### Activity
Check each line of the data for the string "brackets". Report how many have it, and give nothing else.

### Extracted data entries
■ ■ ■ ■ ■ ■ ■
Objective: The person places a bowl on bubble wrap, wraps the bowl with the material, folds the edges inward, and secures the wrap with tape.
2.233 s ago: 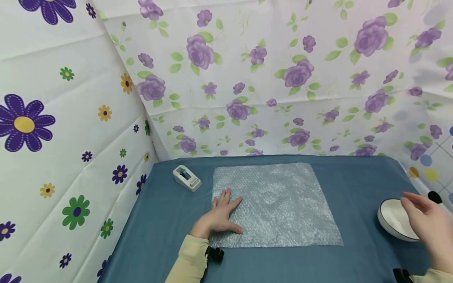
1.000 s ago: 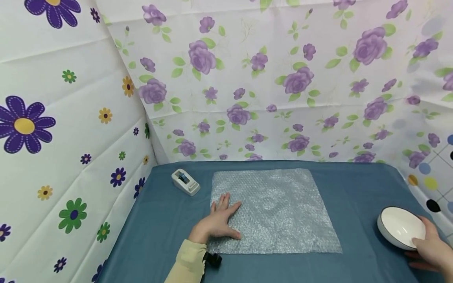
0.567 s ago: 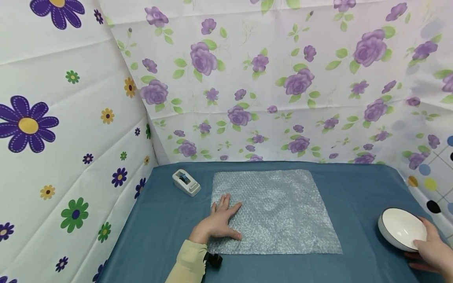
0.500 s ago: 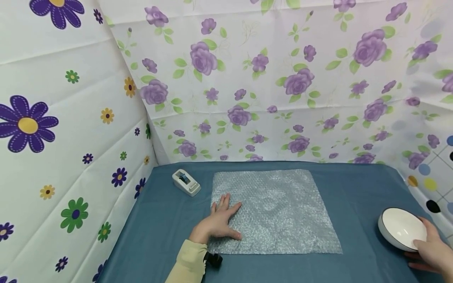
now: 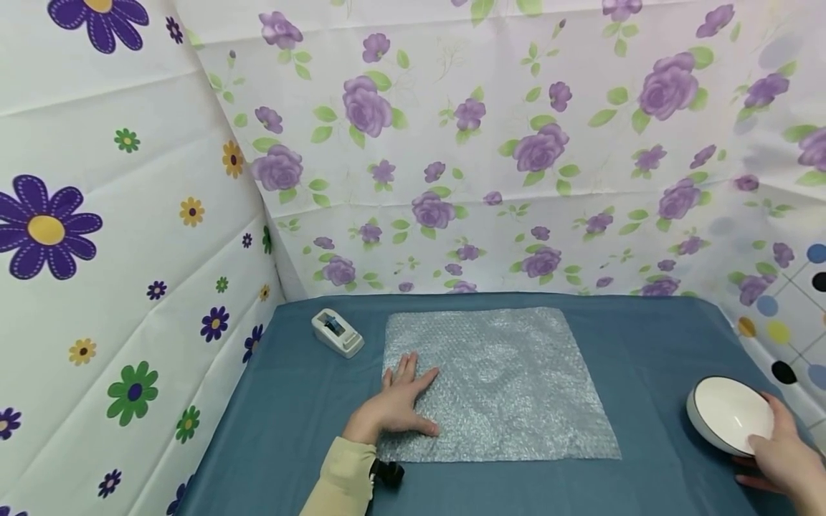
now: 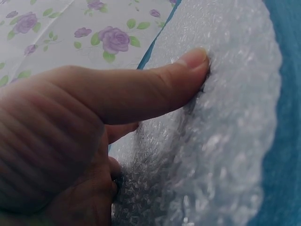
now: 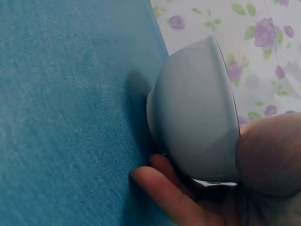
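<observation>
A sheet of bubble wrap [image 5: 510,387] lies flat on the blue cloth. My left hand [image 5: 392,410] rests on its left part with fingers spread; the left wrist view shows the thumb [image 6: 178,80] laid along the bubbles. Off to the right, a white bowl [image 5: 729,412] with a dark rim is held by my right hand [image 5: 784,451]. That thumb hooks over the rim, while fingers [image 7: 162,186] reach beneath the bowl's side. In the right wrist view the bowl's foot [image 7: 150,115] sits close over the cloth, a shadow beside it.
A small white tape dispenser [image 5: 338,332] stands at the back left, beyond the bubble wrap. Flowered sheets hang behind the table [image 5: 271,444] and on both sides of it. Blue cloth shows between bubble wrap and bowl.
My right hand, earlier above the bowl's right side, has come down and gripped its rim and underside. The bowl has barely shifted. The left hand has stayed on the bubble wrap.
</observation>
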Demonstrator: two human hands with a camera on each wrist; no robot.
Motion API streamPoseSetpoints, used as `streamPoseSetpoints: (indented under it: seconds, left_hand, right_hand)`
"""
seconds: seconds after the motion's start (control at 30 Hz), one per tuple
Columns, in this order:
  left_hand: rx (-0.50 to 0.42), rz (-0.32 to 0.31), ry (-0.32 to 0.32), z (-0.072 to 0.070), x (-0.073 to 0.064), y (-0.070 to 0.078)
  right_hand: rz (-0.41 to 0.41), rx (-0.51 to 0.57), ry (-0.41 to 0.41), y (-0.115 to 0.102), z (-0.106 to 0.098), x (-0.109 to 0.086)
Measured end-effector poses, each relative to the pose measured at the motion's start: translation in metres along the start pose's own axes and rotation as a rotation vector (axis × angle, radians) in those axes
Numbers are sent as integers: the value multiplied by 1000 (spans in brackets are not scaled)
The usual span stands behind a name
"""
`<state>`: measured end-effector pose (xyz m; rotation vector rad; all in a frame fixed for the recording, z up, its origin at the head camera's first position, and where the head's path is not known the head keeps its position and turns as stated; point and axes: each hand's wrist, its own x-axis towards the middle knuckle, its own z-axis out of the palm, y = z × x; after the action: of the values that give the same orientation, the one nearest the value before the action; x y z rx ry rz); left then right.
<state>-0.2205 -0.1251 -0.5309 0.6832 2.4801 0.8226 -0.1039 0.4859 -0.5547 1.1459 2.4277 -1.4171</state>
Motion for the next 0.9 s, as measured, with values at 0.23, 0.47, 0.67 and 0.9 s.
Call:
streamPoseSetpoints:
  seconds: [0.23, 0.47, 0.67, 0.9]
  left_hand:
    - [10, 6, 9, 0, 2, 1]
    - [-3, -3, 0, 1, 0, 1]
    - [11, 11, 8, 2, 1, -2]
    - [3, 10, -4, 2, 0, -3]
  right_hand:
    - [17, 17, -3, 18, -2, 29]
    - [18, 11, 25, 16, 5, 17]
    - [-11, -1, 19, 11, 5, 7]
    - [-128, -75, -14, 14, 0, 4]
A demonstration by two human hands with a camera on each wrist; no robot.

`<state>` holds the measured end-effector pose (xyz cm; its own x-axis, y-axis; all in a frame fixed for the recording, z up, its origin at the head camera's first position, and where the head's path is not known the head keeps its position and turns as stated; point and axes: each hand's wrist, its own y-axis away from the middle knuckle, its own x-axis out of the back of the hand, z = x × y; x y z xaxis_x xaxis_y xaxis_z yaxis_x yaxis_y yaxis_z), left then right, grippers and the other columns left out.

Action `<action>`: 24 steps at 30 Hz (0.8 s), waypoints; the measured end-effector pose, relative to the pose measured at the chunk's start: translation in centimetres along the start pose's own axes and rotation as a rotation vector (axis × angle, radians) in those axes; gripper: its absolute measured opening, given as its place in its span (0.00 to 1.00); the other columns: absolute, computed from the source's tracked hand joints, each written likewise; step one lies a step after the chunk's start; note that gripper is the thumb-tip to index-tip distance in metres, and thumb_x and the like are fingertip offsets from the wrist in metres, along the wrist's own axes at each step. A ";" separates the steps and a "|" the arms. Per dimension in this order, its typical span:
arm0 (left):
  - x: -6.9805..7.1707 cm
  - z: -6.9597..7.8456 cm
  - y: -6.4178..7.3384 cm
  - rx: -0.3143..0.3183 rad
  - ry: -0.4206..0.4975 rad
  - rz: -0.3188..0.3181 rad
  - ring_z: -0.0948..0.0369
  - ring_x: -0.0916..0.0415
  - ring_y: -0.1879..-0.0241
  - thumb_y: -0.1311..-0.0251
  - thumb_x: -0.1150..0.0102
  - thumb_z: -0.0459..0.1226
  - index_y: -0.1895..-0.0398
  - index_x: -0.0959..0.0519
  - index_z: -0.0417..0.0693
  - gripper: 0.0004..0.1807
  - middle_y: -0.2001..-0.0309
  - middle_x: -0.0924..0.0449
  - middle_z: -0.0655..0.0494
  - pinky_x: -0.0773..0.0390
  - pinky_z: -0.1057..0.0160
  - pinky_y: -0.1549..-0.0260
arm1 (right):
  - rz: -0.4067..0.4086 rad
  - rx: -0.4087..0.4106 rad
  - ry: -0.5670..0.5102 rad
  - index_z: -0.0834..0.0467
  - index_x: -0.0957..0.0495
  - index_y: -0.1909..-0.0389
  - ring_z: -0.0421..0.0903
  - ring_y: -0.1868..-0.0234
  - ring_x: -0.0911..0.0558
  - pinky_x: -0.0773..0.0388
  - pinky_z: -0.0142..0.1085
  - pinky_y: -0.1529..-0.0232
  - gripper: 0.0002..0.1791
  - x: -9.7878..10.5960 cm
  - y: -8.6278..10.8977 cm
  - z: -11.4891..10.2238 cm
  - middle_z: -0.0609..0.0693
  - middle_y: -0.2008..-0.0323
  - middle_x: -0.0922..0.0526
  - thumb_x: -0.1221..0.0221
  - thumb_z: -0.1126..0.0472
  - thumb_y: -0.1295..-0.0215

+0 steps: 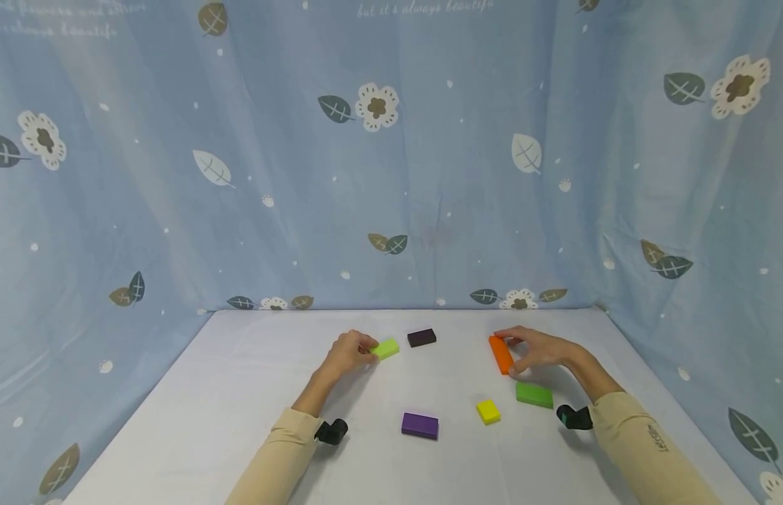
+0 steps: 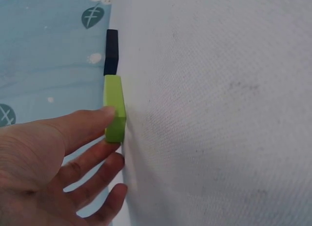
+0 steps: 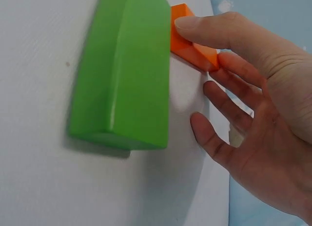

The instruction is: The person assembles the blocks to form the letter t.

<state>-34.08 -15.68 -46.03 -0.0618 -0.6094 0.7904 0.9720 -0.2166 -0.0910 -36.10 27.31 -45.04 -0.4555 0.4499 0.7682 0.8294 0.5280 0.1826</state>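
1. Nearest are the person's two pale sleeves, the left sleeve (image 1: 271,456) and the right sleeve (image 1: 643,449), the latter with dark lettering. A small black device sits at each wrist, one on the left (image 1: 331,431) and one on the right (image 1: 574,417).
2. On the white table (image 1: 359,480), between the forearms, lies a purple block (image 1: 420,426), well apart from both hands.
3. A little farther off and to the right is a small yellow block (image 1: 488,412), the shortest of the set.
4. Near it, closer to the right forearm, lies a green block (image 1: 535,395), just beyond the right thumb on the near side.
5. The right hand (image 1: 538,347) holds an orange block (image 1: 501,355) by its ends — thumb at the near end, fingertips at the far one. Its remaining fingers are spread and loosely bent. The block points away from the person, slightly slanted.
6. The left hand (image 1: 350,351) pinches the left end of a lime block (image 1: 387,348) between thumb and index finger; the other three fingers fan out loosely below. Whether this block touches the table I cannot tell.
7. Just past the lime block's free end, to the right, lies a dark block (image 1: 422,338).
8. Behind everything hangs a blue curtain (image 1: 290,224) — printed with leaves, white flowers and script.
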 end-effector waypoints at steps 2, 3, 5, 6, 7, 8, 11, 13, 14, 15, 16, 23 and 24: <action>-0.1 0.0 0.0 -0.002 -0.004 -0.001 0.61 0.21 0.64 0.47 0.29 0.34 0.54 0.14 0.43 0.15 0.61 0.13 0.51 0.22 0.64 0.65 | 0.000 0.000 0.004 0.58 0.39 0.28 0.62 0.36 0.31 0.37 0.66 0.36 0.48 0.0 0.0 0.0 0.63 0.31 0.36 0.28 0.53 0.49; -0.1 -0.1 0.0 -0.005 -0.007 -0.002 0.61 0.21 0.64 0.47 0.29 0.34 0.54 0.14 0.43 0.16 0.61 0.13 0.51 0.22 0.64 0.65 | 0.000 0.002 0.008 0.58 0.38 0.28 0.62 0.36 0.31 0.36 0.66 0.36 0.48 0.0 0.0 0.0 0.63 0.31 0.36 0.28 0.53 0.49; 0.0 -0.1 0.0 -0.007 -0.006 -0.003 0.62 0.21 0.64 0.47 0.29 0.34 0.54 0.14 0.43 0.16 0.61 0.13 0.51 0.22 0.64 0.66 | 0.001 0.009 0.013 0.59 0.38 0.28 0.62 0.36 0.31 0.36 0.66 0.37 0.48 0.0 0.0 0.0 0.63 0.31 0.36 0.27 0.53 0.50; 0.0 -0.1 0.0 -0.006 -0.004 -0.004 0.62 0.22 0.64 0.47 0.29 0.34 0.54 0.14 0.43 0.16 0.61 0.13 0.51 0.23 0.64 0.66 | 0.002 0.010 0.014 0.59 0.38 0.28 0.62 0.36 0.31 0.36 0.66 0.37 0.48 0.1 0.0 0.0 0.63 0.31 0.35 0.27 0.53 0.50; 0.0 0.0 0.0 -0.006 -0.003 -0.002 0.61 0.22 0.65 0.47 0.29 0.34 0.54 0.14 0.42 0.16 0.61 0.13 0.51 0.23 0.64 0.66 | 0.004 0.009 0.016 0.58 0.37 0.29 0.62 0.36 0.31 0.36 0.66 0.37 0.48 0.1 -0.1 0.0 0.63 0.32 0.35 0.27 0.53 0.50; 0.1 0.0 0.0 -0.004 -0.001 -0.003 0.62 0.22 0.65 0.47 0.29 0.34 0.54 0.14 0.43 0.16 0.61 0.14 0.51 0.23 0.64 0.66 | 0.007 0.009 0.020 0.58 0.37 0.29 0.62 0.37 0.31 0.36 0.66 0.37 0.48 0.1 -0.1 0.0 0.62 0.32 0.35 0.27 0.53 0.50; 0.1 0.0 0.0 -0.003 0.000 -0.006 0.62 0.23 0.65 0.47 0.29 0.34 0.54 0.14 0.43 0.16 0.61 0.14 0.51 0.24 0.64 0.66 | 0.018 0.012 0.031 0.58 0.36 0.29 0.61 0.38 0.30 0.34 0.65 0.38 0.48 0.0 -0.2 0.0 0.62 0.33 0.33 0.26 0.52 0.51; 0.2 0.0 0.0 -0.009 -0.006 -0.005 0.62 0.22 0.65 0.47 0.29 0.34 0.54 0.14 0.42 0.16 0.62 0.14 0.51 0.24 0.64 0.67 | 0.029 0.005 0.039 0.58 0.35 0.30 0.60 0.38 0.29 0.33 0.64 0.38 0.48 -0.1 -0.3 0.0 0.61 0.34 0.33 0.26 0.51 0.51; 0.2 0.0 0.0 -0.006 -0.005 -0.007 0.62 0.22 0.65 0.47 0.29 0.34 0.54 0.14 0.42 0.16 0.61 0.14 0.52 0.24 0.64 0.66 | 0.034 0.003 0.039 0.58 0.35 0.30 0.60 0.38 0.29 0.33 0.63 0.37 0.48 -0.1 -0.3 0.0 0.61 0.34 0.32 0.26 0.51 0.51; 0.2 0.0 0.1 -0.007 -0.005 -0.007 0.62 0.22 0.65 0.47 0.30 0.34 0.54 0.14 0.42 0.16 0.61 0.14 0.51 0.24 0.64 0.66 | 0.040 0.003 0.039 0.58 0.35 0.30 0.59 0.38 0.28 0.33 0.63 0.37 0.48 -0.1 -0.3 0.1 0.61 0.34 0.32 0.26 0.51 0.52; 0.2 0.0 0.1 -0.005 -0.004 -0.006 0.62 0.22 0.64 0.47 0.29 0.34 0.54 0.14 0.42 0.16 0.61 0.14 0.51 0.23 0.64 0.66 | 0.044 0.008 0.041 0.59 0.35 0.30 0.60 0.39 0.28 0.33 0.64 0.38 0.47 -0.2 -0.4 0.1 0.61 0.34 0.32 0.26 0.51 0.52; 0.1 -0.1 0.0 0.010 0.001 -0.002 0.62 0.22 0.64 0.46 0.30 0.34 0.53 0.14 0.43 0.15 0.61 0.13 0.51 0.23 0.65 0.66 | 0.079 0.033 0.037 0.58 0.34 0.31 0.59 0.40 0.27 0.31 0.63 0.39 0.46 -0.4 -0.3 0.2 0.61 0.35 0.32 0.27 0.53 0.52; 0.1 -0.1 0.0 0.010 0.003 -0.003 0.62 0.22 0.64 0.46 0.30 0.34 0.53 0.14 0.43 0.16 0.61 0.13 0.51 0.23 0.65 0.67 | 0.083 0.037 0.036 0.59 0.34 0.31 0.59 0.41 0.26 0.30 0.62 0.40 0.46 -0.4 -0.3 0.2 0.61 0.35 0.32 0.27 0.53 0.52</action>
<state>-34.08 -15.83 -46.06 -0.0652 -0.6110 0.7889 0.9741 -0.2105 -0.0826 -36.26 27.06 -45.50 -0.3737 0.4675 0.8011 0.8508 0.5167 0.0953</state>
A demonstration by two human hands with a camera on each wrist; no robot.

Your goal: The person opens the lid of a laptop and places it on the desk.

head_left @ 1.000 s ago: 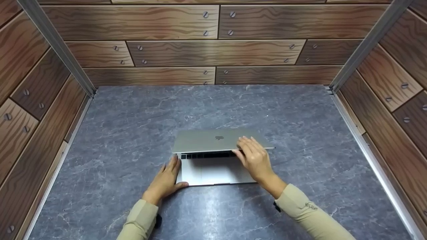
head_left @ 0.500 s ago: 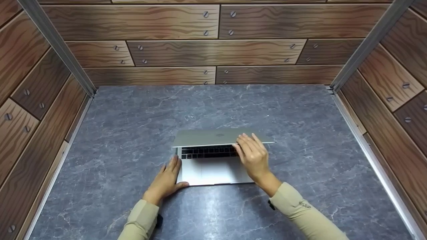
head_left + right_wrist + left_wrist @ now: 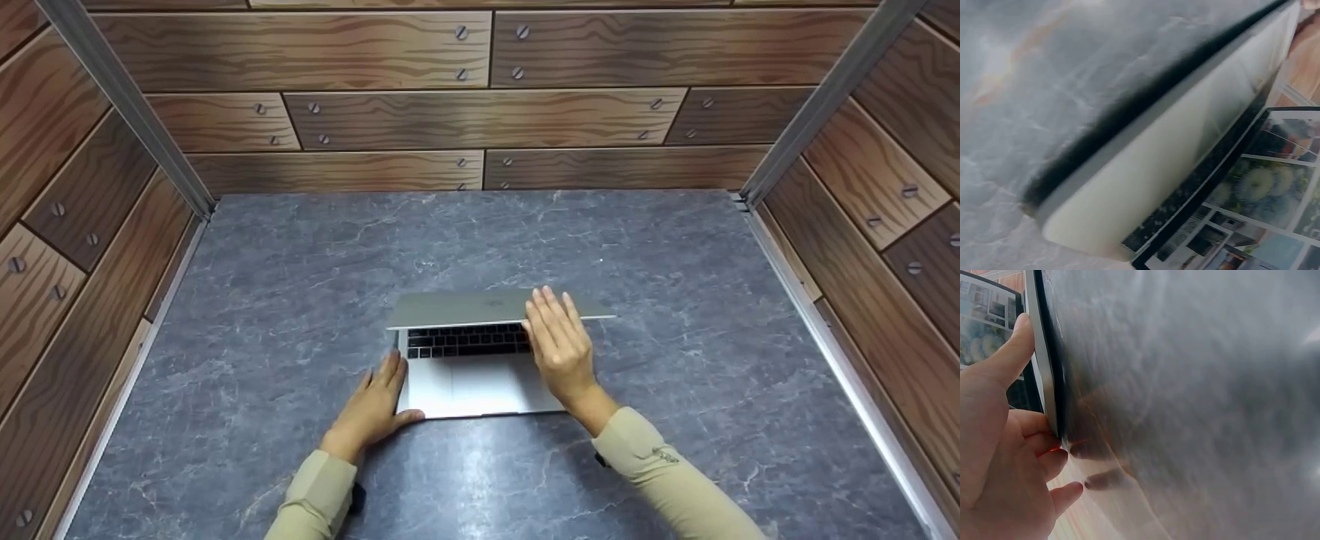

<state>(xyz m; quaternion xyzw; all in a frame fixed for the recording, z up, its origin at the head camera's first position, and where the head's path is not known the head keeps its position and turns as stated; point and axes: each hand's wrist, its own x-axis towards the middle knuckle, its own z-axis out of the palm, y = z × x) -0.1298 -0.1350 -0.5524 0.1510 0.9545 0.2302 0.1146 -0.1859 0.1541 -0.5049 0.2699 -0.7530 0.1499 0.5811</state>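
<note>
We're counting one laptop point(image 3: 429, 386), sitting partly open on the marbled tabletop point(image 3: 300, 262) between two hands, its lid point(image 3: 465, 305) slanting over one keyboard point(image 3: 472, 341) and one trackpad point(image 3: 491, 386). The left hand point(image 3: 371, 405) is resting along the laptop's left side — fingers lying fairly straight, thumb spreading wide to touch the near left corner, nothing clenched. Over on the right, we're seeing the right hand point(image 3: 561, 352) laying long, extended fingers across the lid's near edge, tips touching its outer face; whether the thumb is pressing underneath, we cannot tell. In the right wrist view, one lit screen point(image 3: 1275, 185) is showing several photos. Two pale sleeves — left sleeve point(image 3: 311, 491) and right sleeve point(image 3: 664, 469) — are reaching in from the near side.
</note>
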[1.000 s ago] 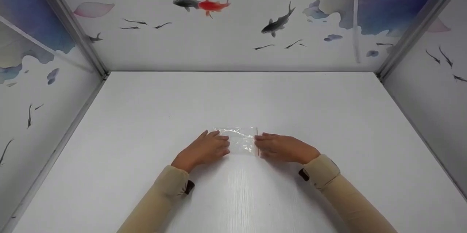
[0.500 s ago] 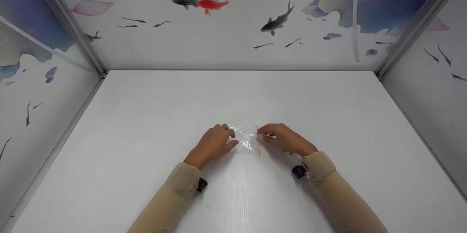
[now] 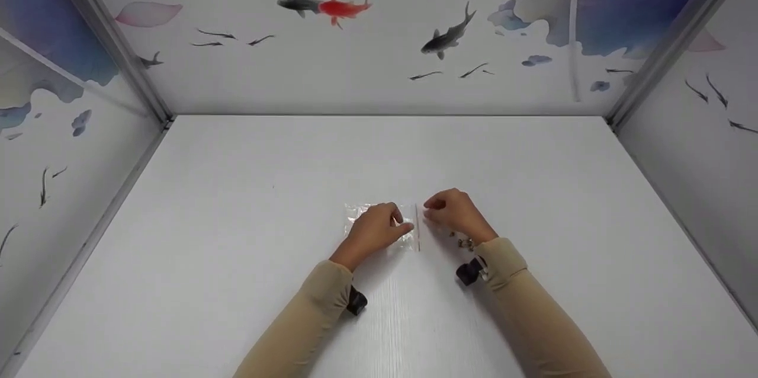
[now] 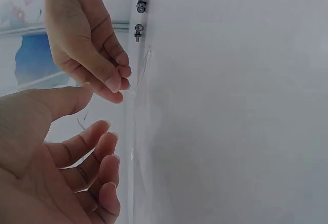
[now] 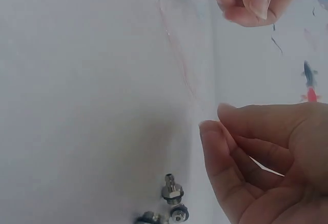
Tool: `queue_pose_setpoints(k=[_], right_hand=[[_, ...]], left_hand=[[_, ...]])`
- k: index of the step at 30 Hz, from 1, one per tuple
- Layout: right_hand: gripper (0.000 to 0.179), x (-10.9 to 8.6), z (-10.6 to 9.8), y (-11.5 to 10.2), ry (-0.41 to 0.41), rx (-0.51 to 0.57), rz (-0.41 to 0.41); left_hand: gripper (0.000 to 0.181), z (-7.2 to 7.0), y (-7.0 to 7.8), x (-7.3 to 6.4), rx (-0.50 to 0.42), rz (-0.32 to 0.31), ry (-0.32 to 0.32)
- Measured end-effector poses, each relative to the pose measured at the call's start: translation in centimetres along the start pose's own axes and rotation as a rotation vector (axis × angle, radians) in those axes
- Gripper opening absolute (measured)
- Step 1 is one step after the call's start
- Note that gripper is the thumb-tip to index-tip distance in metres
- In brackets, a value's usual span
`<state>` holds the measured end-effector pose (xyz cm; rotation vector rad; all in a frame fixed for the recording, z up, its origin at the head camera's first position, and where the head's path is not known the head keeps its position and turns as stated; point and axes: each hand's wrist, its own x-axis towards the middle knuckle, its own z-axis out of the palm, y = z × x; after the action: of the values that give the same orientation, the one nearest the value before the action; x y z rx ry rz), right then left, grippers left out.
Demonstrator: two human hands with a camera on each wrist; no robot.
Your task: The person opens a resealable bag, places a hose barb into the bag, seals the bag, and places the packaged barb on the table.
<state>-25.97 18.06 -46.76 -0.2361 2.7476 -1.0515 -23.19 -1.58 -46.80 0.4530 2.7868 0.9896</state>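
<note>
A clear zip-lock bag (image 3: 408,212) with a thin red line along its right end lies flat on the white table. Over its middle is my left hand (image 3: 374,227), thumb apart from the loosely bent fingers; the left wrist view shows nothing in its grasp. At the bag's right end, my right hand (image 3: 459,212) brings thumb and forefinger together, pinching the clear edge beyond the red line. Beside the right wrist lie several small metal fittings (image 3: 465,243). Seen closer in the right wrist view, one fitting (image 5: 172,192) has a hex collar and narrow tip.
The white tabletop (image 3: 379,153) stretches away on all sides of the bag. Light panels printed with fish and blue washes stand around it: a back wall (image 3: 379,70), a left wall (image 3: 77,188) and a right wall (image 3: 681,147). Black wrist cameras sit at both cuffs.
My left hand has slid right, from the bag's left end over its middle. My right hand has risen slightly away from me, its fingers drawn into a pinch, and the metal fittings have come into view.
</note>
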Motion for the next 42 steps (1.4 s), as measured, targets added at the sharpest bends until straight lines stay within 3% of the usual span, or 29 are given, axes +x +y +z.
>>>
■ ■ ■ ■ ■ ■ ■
### Answer for this exercise
2